* Exercise directions *
At the line that includes "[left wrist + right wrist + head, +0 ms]", begin writing out the entries below exactly, and continue through the last line without adding anything.

* Material provided *
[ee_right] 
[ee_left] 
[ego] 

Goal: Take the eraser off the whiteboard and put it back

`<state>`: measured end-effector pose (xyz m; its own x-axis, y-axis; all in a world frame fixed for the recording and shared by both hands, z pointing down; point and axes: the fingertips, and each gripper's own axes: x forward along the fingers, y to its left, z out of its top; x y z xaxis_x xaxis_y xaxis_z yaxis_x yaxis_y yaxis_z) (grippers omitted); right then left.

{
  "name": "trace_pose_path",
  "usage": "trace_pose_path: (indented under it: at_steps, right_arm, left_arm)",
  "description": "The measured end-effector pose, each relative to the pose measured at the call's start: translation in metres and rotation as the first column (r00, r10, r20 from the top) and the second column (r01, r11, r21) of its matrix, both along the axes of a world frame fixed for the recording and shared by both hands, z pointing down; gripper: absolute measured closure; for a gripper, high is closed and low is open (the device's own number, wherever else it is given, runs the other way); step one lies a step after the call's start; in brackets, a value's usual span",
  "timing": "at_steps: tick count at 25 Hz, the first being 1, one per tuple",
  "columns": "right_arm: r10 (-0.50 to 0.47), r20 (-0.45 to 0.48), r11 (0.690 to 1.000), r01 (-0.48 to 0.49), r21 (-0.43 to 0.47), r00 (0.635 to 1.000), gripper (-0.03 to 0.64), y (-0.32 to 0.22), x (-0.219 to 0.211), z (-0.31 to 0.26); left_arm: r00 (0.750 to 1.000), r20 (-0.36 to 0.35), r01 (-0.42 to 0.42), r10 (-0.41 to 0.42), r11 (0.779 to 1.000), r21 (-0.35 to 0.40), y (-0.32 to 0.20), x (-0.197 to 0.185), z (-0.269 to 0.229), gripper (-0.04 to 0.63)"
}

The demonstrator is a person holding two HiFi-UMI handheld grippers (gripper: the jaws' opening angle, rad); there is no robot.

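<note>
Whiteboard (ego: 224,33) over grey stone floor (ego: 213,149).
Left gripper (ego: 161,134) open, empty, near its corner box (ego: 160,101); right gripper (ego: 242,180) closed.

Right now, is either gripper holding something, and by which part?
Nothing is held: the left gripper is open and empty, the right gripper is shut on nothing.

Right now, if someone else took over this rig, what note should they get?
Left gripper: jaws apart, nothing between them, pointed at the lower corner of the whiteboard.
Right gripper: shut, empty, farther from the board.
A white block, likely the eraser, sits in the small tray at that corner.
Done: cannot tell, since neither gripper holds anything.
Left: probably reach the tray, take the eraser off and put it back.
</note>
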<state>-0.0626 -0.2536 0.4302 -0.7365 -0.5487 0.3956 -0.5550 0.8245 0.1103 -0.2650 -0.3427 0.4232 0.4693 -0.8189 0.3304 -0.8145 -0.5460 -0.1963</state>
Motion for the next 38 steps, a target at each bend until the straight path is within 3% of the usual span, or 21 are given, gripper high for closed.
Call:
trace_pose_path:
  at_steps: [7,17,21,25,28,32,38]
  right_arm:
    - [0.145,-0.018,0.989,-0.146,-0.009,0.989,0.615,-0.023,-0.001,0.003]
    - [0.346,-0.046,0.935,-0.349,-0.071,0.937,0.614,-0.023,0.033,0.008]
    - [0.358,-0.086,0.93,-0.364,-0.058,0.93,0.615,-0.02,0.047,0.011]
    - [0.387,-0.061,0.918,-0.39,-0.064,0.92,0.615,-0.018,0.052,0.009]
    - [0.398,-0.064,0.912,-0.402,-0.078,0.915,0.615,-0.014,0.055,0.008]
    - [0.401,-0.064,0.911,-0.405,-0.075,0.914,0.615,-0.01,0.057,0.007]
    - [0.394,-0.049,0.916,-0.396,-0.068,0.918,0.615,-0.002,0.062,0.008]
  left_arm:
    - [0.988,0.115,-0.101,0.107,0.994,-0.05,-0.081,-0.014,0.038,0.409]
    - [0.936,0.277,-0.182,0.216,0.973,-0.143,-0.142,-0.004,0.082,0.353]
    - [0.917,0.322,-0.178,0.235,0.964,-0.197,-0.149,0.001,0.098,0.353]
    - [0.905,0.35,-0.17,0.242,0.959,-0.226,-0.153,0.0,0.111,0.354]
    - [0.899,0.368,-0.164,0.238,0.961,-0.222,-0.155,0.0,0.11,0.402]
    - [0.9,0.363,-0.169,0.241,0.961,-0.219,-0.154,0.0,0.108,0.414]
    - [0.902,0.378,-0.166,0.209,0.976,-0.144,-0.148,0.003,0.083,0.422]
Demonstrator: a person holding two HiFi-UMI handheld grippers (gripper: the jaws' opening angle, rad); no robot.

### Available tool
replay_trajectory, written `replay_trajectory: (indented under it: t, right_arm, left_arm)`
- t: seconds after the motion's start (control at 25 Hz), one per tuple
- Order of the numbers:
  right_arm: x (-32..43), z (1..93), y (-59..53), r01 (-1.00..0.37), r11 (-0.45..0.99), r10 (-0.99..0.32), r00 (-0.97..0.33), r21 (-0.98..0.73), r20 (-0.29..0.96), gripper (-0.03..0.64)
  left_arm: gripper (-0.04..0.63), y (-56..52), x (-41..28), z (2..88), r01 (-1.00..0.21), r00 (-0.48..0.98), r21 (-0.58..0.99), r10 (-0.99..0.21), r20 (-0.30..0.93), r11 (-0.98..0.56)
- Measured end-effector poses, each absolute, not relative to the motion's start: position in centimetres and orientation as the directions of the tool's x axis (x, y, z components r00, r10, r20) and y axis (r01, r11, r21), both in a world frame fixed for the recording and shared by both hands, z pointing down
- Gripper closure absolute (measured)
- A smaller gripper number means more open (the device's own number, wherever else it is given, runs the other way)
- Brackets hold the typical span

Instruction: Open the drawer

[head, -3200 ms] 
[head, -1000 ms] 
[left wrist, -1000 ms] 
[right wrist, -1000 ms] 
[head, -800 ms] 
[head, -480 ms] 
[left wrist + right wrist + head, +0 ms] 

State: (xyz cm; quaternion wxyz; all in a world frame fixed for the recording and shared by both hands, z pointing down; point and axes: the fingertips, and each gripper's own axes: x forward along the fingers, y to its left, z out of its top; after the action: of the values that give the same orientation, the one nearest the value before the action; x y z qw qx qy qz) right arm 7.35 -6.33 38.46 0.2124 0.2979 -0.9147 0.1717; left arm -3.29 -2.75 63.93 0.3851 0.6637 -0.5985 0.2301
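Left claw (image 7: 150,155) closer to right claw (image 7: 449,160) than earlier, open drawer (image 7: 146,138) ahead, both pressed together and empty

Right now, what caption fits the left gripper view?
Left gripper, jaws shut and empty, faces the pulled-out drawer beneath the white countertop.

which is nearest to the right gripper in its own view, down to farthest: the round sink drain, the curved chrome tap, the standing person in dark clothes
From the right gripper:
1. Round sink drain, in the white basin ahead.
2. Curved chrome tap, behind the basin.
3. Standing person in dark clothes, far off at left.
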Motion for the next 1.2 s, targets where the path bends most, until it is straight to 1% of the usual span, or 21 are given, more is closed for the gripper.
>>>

* Solved problem *
[left wrist + right wrist + head, +0 ms] 

State: (xyz cm; quaternion wxyz; all in a world frame fixed for the recording and shared by both hands, z pointing down; point and axes: the fingertips, and each gripper's own axes: x forward along the fingers, y to its left, z out of its top; after the action: of the values that give the same orientation, the one nearest the value before the action; x y z qw qx qy qz) right arm 7.35 -6.33 38.46 0.2124 0.2979 -0.9147 0.1717; left arm -3.29 -2.75 63.93 0.3851 0.6637 -0.5985 0.2301
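Left claw (image 7: 150,155) closer to right claw (image 7: 449,160) than earlier, open drawer (image 7: 146,138) ahead, both pressed together and empty

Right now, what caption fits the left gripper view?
Left gripper, jaws shut and empty, faces the pulled-out drawer beneath the white countertop.

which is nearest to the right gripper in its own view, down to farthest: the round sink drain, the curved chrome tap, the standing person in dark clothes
From the right gripper:
1. Round sink drain, in the white basin ahead.
2. Curved chrome tap, behind the basin.
3. Standing person in dark clothes, far off at left.
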Motion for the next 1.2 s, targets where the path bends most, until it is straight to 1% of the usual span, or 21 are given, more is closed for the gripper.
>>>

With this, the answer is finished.